P.22 I North: Venus and Minerva

P.22 I North: Venus and Minerva

The central fresco: c. 1.64 x c. 2.60 m.

Fig.P.22, I N a whole wall
Fig.P.22, I N b bw, whole wall
Fig.P.22, I N c center picture left
Fig.P.22, I N d bw, Minerva’s shield
Fig.P.22, I N e center picture right
Fig.P.22, I N f stucco right
Fig.P.22, I N g bw, gallery exterior view
Fig.P.22, I N h gallery exterior view
Fig.P.22, I N i Naval Battle
Fig.P22, I N j seated king

On the possibility that the center fresco shows Venus and Minerva, see Carroll, 1987, 230–231.

Originally the beams were placed between the large volutes above the stucco figures at the left and right.  The vine and drapery covering the genitals of these nudes are probably additions as may also be the framed imitation red marble panels on either side of the small fresco of the château (see Fantuzzi’s etching, E.70).

PREPARATORY DRAWING: D.62 (COPY).

Paris, Ensba, Masson Collection 1389.  Naval Battle in a Port.  A copy of a drawing for the oval stucco relief under the large stucco nude at the left.  A later drawing must have been made from which the relief was actually modelled as it shows certain changes especially in the clearer definition of the actions of some of the figures at the right.1

PRINTS: E.138. Anonymous, Venus and Minerva.

The print shows basically the same scene as Rosso’s fresco, but in a vertical format, and reversed.  Columns, a pier, and a pilaster of the Tuscan order form a portico with a niche and part of a hall, at the left, set before a surrounding wall of pier, arches, and oculi, partly in ruins, at the upper left.  The architecture in the fresco is a more complex structure with lavender tritons not found in the print.  A bearded statue is barely visible in the niche.  Minerva is less fully clothed.
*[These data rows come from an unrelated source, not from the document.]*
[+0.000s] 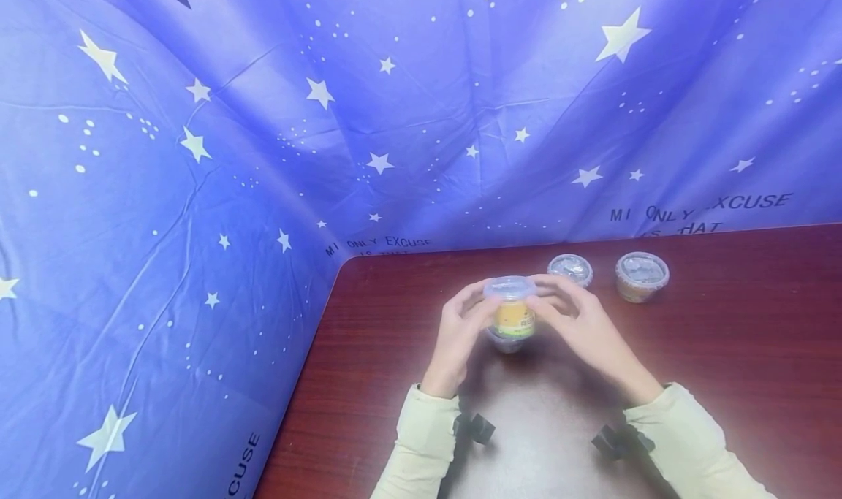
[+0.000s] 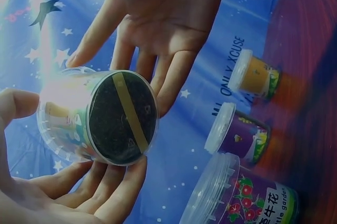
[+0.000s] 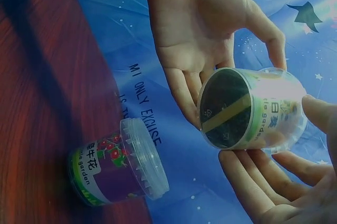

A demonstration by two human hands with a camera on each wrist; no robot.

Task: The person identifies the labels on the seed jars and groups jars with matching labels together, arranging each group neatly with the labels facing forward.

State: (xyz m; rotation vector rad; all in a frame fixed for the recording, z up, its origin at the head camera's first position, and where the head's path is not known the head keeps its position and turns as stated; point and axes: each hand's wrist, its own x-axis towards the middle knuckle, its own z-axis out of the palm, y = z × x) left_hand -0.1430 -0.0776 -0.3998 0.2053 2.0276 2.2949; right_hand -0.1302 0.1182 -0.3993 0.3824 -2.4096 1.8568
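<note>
Gripping a clear lidded cup [image 1: 511,310] between left hand [image 1: 457,336] and right hand [image 1: 585,329], fingers curling round its sides, lifting it above the red-brown table [image 1: 737,353], near two other cups [image 1: 605,272].

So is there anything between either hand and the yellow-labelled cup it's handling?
Nothing visible. The left hand and right hand both touch the yellow-labelled cup directly, lifted off the table. A purple-labelled cup stands below it, apart from the fingers.
</note>
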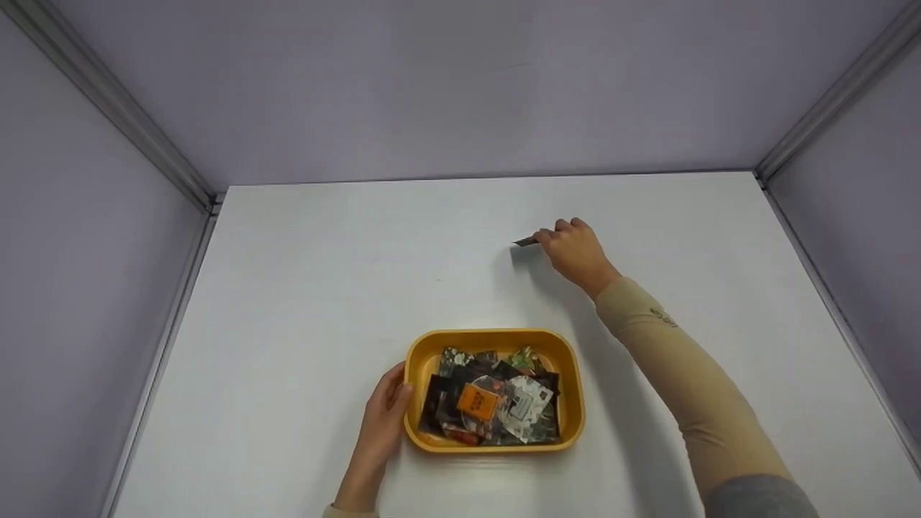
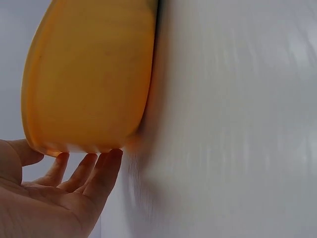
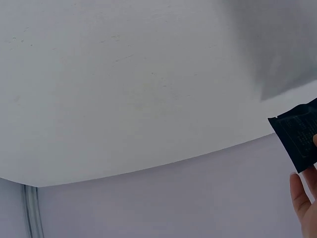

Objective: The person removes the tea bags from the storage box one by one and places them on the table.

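Note:
A yellow plastic bin (image 1: 496, 450) with rounded corners stands at the near middle of the white table. Inside it lies a loose pile of small printed packets (image 1: 504, 403), dark ones with orange and pale labels among them. My left hand (image 1: 383, 417) holds the bin's left side. In the left wrist view its thumb is at the rim and its fingertips press the outer wall. Farther back, my right hand (image 1: 575, 252) pinches a small flat black packet (image 3: 296, 134) above the table. The right wrist view shows faint print on it; part lies beyond the frame.
The white table (image 1: 302, 302) has pale panels around it: a back wall (image 1: 460, 93) and side walls, with metal posts at the corners. A shadow of the right arm falls across the tabletop to the right of the bin.

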`<action>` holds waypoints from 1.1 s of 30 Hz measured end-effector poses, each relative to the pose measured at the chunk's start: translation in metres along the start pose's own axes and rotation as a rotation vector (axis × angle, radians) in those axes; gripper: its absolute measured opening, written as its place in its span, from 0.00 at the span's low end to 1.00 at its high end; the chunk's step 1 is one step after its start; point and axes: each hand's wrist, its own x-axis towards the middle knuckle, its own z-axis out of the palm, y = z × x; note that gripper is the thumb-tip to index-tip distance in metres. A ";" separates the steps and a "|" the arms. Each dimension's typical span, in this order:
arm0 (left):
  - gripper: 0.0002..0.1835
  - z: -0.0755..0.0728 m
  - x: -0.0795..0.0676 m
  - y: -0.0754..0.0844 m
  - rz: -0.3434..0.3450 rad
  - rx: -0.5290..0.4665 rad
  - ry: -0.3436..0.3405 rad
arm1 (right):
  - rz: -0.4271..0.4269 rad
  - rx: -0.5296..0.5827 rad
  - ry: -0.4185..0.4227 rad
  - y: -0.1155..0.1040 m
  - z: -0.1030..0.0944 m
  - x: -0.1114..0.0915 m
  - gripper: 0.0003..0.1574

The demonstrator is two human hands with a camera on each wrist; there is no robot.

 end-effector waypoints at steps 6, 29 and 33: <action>0.30 -0.004 -0.002 -0.003 -0.027 0.016 0.009 | 0.057 0.006 -0.084 -0.001 0.020 0.011 0.11; 0.29 0.002 0.000 -0.002 -0.043 0.009 0.035 | 0.157 -0.013 -0.532 -0.010 0.032 0.012 0.31; 0.30 0.005 0.003 0.000 -0.051 -0.005 0.037 | 0.101 -0.010 -0.485 -0.007 0.019 0.009 0.29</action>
Cupid’s eyes are clearly visible and closed, and a putto holds the book that in the fresco is propped against a column and only touched by a putto.  In the background are three unbridled horses’ heads.

E.70. Fantuzzi, Frame.

This etching shows the frame in reverse surrounding a landscape.  Differences from what appear in the gallery are: a small horizontal picture above surmounted by acanthus ornament instead of the salamander in its niche although the side motifs of this niche are the same; garlands of fruit at either side of this small picture instead of satyrs’ heads in the side areas that are larger in the gallery; small baskets of fruit where beams were placed between the volutes at left and right which may either reflect something of the original ornament that was placed immediately under the beams or be Fantuzzi’s replacement for the beams which the nineteenth century restorers of the gallery used as a model to fill the spaces created by the raising of the beams; no garlands immediately above the heads of the large nudes; a male and female putto with arms crossed over their chests alongside the large stucco nudes instead of the blank areas in the gallery; no moldings on the small entablatures at the shoulder level of the large nudes; blank oval areas beneath the large nudes; garlands of fruit where the imitation marble plaques appear below; a somewhat large frame, but without a picture, instead of the framed view of the château below; no vine or drapery covering the genitals of the large nudes; the position of one foot of the female and one hand and arm of the male are slightly different; the garlands at the outer sides appear real and as hanging from a small ledge; three of the adolescent boys above are bald but their poses, except for that of one of the youths above the large male nude, are very similar to those in the gallery.

Certain details of Fantuzzi’s etching, such as the bald adolescents, the different pose of one of them, the putti alongside the large nudes, as well as the unarticulated entablatures, indicate not only that the print was not derived from what appears in the gallery but that it is based upon a lost drawing by Rosso showing the decoration around the central scene but most likely without that scene itself.  The lost drawing used by Fantuzzi would not, however, have been Rosso’s final design for this wall.  A later drawing and more probably a series of more detailed drawings would have provided the models from which Rosso’s assistants worked.  The adolescents were made more mature and their poses more expansive and relaxed, the small compressed putti were eliminated, and, it would seem, the large male nude was given a somewhat easier posture.  In the gallery the composition of the frame has been clarified in a manner similar to the clarification that appears in the stucco relief beneath the large male nude as compared to the earlier design for it preserved in the copy of a lost drawing in the Ensba.  The small scene at the top of the etching could also have been in the lost drawing to be substituted by the salamander when it was decided that this emblematic animal should have its place above every large fresco in the gallery.

One of Du Cerceau’s Petits Cartouches, E.57,5, is rather loosely copied from Fantuzzi’s etching.


1 According to Bean, 1960, no. 147, and Béguin and Pressouyre, 1972, 125, a drawing of a Female Nude, in the Musée Bonnat, Bayonne (no. 1371), is derived from the figure of Venus in Rosso’s fresco.  This does not seem to be necessarily the case.